YOUR OBJECTIVE - Everything from the line with "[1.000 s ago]" down to the line with "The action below" below must be printed exactly, those two lines included. Exclude pictures.

THE INPUT -
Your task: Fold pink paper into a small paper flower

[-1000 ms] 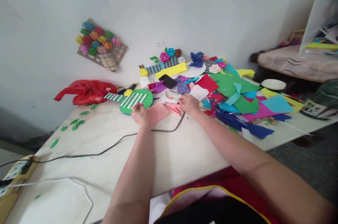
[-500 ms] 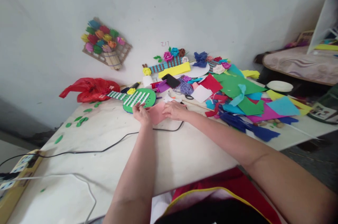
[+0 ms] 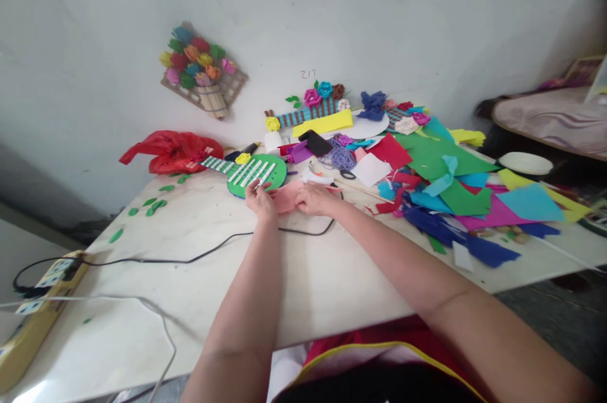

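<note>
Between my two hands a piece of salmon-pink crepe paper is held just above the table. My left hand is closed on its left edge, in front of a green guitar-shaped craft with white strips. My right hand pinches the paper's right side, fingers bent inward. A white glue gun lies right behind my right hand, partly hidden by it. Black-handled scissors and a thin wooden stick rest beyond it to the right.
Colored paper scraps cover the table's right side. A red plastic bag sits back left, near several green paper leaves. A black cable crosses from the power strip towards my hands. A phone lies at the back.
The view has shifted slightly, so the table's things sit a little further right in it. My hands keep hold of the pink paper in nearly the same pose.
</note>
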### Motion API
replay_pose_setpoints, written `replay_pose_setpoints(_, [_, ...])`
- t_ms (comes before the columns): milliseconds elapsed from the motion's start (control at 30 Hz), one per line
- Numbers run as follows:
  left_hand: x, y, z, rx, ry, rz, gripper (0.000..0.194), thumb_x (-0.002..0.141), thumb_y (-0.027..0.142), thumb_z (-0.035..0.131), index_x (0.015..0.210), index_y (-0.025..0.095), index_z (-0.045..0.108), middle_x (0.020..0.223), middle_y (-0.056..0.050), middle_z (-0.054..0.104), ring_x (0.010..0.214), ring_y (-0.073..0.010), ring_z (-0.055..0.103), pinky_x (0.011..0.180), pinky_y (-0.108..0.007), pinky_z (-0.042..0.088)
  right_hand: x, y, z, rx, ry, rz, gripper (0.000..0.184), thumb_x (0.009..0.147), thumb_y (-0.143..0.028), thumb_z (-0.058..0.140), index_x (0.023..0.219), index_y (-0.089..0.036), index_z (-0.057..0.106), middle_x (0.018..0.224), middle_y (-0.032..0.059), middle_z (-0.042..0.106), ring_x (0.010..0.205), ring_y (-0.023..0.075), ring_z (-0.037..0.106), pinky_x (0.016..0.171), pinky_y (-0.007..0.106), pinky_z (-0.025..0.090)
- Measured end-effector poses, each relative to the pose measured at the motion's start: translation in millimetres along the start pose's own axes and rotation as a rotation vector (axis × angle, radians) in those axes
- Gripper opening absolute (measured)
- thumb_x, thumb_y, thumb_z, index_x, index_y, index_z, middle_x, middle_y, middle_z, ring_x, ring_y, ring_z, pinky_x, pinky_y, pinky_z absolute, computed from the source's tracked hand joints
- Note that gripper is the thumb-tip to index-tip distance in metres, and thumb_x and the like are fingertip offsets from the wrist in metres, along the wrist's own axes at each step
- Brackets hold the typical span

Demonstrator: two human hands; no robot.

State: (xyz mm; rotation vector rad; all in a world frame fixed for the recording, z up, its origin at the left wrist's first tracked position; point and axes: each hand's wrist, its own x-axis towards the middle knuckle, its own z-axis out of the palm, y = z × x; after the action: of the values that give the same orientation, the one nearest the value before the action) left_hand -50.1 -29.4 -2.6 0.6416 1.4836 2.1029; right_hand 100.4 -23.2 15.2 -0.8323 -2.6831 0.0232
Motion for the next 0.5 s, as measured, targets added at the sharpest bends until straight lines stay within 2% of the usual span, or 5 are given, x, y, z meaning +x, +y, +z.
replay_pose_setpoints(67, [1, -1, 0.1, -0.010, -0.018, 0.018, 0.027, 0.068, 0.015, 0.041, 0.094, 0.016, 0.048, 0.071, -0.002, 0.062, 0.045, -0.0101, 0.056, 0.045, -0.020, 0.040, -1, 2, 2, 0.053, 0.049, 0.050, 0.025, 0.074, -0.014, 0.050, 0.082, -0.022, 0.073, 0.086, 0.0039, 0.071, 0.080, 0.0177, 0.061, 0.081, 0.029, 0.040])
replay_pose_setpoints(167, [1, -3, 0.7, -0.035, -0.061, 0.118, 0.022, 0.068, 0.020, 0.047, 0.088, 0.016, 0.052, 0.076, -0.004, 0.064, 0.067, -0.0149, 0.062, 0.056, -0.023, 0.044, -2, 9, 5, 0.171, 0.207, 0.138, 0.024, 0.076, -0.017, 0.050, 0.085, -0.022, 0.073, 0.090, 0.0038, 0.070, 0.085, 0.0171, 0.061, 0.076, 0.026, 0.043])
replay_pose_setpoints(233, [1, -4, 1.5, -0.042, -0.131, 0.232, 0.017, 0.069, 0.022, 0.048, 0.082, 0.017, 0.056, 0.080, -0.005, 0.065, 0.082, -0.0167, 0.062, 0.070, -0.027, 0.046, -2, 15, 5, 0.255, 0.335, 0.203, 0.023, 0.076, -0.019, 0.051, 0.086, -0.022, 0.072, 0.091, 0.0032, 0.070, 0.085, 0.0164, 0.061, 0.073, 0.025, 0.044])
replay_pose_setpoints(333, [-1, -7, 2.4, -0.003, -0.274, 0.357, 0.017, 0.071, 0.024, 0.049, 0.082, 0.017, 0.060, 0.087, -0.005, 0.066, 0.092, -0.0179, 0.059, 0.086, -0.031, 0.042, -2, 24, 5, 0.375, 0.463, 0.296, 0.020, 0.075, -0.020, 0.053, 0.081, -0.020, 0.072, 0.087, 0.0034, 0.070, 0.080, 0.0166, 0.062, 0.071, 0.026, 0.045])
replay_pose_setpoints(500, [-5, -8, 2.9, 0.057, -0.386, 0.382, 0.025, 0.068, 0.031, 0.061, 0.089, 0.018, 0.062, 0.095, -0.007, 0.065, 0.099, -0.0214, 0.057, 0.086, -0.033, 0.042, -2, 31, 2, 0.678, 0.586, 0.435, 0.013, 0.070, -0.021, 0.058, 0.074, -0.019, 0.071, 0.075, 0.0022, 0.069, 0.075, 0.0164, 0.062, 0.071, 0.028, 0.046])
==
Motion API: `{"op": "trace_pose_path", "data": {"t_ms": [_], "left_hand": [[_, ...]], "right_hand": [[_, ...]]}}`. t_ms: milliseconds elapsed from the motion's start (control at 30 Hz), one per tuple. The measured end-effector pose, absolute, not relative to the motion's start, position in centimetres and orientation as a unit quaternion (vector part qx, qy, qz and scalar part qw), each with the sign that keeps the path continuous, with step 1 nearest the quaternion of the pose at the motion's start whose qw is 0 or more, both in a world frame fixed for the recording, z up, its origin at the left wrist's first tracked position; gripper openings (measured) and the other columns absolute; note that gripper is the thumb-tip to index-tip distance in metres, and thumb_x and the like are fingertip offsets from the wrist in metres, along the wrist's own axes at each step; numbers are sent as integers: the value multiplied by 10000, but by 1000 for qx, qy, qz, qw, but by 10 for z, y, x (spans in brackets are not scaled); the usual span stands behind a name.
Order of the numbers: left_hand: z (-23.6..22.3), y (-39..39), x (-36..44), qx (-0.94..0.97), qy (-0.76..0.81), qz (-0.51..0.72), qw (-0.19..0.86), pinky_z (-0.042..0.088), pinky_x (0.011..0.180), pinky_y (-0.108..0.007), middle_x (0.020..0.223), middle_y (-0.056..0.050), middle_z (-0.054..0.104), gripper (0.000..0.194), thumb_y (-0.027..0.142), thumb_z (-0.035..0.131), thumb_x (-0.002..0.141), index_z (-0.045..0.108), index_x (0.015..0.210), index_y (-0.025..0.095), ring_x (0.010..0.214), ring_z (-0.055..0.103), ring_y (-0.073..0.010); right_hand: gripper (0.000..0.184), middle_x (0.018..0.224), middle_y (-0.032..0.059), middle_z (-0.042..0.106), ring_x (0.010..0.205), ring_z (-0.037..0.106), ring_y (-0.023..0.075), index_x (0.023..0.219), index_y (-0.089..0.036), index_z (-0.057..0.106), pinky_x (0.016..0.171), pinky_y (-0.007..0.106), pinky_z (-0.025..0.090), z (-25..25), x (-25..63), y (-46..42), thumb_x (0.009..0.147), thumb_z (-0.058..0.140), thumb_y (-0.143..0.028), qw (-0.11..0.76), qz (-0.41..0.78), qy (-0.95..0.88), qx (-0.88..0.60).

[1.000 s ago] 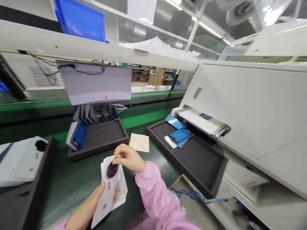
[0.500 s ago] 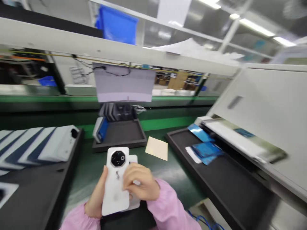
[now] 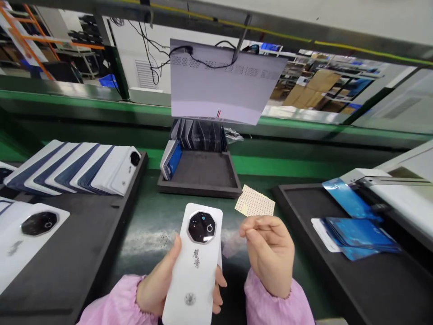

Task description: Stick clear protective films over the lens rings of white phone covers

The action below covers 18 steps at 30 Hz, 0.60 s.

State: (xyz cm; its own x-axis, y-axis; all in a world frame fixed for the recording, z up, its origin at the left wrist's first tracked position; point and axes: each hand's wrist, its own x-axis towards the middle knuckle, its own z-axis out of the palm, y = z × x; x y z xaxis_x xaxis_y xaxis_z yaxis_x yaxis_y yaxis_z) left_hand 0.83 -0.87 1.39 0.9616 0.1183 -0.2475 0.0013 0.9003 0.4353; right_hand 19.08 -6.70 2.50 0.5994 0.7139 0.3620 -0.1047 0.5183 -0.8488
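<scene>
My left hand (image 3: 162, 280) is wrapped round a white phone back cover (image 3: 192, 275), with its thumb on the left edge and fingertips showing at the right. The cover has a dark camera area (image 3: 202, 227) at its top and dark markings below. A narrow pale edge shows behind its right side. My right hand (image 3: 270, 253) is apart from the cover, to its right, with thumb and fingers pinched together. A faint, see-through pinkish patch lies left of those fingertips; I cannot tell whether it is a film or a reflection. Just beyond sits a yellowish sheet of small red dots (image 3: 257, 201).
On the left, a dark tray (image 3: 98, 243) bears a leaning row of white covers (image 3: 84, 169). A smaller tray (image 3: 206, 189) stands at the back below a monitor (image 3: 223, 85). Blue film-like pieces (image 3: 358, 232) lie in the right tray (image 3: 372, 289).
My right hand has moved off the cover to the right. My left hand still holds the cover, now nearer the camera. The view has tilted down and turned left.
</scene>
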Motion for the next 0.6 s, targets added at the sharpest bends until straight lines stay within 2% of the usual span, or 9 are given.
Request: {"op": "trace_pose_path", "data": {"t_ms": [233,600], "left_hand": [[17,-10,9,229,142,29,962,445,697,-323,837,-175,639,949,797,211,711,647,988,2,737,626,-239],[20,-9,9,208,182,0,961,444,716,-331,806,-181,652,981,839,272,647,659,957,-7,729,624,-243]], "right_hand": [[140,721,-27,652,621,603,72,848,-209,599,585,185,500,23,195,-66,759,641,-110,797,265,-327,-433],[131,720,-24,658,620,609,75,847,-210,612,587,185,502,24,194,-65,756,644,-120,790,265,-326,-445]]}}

RESULT OF THIS EXERCISE -
[1.000 s ago] 
[0.500 s ago] 
[now] 

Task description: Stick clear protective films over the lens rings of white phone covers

The action below covers 18 steps at 30 Hz, 0.60 s.

The complete answer has now been given.